Ich erinnere mich noch gut daran, wie ich als Teenager zum ersten Mal DER WEISSE HAI (1974) gesehen habe – das Original von Spielberg. Ein filmisches Ereignis, das mir den Atem raubte. Nun, Jahrzehnte später, bin ich CEO von JATIP. Mit meinem Unternehmen beschäftige mich täglich mit Filmen und der Entertainmentwelt. Und ja, ich habe mir DER WEISSE HAI 4: DIE ABRECHNUNG (1987) angesehen. Warum? Weil ich es interessant finde, dass dieser Film ausschließlich als Totalschaden abgekanzelt wird. Verdient er diese Watsche? In gewisser Weise ja – aber nicht ohne eine differenzierte Betrachtung.

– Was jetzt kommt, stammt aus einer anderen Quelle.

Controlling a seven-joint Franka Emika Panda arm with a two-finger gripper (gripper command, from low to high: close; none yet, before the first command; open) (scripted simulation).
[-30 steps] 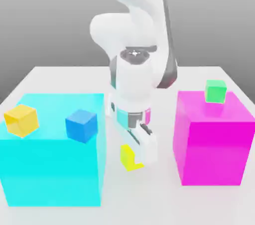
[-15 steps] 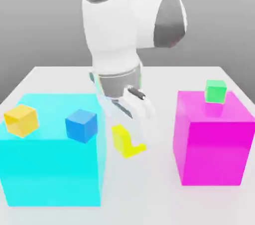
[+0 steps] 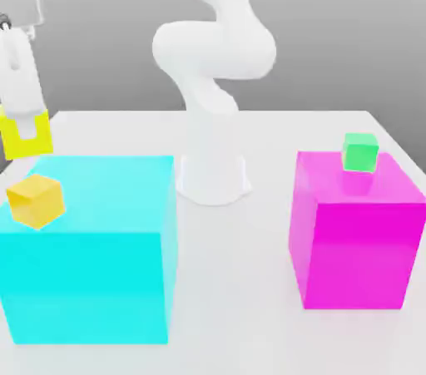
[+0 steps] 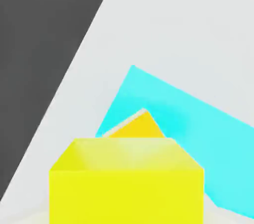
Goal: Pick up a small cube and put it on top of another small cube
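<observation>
My gripper (image 3: 26, 125) is high at the exterior view's left, shut on the small lemon-yellow cube (image 3: 14, 142), which hangs in the air. The amber small cube (image 3: 36, 200) rests on the big cyan block (image 3: 100, 257) near its left edge. It lies just below the held cube, a little to the exterior view's right, with a gap between the two. In the hand view the lemon-yellow cube (image 4: 126, 183) is close up, with the amber cube (image 4: 138, 126) and the cyan block (image 4: 198, 133) beyond it.
A big magenta block (image 3: 354, 240) stands at the exterior view's right with a small green cube (image 3: 360, 151) on its top. The arm's white base (image 3: 214, 175) stands on the white table (image 3: 233, 307) between the two big blocks.
The arm has swung up from the table's middle to the exterior view's left, carrying the lemon-yellow cube to above the amber cube. The small blue cube has left the cyan block's top.
</observation>
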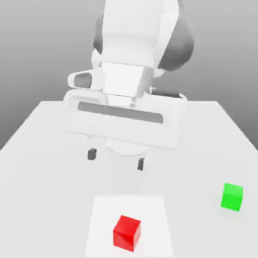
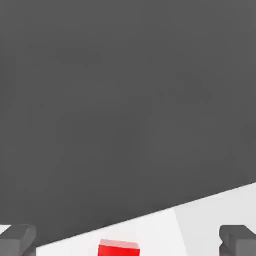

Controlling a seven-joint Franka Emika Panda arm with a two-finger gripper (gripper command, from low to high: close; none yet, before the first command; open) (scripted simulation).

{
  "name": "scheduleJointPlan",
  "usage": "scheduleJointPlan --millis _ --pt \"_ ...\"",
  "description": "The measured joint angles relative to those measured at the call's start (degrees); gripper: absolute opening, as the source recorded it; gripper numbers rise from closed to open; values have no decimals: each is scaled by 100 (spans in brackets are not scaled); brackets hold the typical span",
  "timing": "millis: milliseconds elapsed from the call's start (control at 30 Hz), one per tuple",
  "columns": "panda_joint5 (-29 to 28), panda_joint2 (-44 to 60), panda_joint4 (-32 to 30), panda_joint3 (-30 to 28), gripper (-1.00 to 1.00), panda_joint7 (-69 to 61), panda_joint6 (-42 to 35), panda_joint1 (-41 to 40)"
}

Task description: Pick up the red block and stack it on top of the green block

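I see my tool [image 1: 116, 158] hanging spread and empty above the desk [image 1: 40, 151], the red block [image 1: 126, 233] on a paler patch nearer the camera, seemingly untouched, the green block [image 1: 232, 196] well apart toward the exterior view's right.

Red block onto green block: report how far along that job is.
Done: nothing yet. The red block sits on the table, apart from the green block toward the exterior view's right. In hand: the gripper hangs above the table behind the red block, fingers open and empty. Left: descend on red, grasp, lift, carry across, set it on green.
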Motion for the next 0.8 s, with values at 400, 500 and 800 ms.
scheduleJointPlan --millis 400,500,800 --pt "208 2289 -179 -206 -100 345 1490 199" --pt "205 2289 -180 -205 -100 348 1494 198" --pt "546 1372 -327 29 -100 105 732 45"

Der vierte Teil versucht, zurück zu den Wurzeln zu gehen – weg von der Spektakelsucht von Teil 3D (zu unserem Review in MOVIETIME: Der weiße Hai – 3 (1983)), hin zu einer persönlichen Geschichte. Ellen Brody, Witwe des inzwischen verstorbenen Chief Brody, steht im Zentrum. Sie ist überzeugt, dass der Hai ihre Familie gezielt verfolgt. Ein Hai mit Rachegelüsten? Klingt abstrus – und ist es auch. Aber: In einem psychologisch ambitionierten Drehbuch hätte das eine Art parabelhafte, symbolische Tiefe haben können. Leider fehlt dem Film genau das: eine klare Linie zwischen Metapher und Monsterfilm. Regisseur Joseph Sargent inszeniert einen Plot, der zwischen Familiendrama, Karibikromanze und Rache-Horror schwankt – und letztlich in keinem dieser Genres überzeugend Fuß fasst.
Der Tonschnitt ist stellenweise erschreckend unsauber. Dialoge sind dumpf, Geräuschkulissen schwanken in ihrer Pegelbalance, und die Nachvertonung des Hais klingt wie aus einem frühen Tierdoku-Archiv. Positiv hervorzuheben: Michael Smalls Score bemüht sich um atmosphärische Akzente, auch wenn er nicht an John Williams‘ ikonisches Motiv herankommt. Visuell wirkt vieles hölzern. Die Hai-Modelle sind nicht mehr State of the Art – und das spürt man deutlich. Vor allem in der viel diskutierten Schlussszene (Stichwort: Hai springt Boot an, wird aufgespießt, explodiert irgendwie), verliert der Film jeglichen Anspruch.
>>> zum Review des Films in KAMMERflimmern: Der weiße Hai 4 (1987) | Jetzt wird abgerechnet!
Von den Darstellerleistungen macht Lorraine Gary ihre Sache als Ellen Brody nicht schlecht – sie trägt den Film mit einer gewissen Würde. Doch der Rest des Casts bleibt relativ blass. Michael Caine (angeblich nur für die Gage an Bord) spielt charmant wie eh und je, wirkt aber dramaturgisch wie aus einem anderen Film. Lance Guest als Michael Brody bleibt – so hart es klingt – eine blasse Projektionsfläche. Seine Rolle hätte ein emotionaler Anker sein können, wird aber vom Drehbuch nie konsequent entwickelt. Man weiß, dass er Meeresbiologe ist, Ehemann, Vater – und innerlich zerrissen. Nur spürt man davon leider wenig. Die Szenen mit seiner Film-Frau Carla (gespielt von Karen Young) wirken bemüht, ohne wirklich Nähe zu erzeugen. Die kleine Judith Barsi als Thea Brody bringt immerhin kindlichen Charme ins Spiel – tragisch, dass sie kurz nach den Dreharbeiten auf grausame Weise ums Leben kam. Und dann wäre da Mario Van Peebles als Jake, der karibische Meeresbiologe und Sidekick des Sohnes von Ellen Brody. Van Peebles ist charismatisch und energiegeladen. Er bringt Schwung in den ansonsten träge inszenierten Mittelteil des Films. Seine Figur stirbt eigentlich im ursprünglichen Schnitt. In der US-Kinofassung wurde der Tod nachträglich durch eine Notfallrettung entschärft.
Was bleibt zum Schluss?
DER WEISSE HAI 4: DIE ABRECHNUNG (1987) ist objektiv betrachtet kein guter Film. Das Drehbuch ist schwach, die Effekte angestaubt, der Plot grenzwertig. Und doch erkenne ich einen gewissen Mut darin: den Versuch, eine emotionale Geschichte im Rahmen eines Franchise zu erzählen, das längst von sich selbst gefressen wurde. Für Trash-Fans, nostalgische VHS-Sammler und Hai-Film-Enthusiasten bietet der Film unfreiwillige Komik und eine gewisse 80er-Jahre-Kulisse in der Karibik.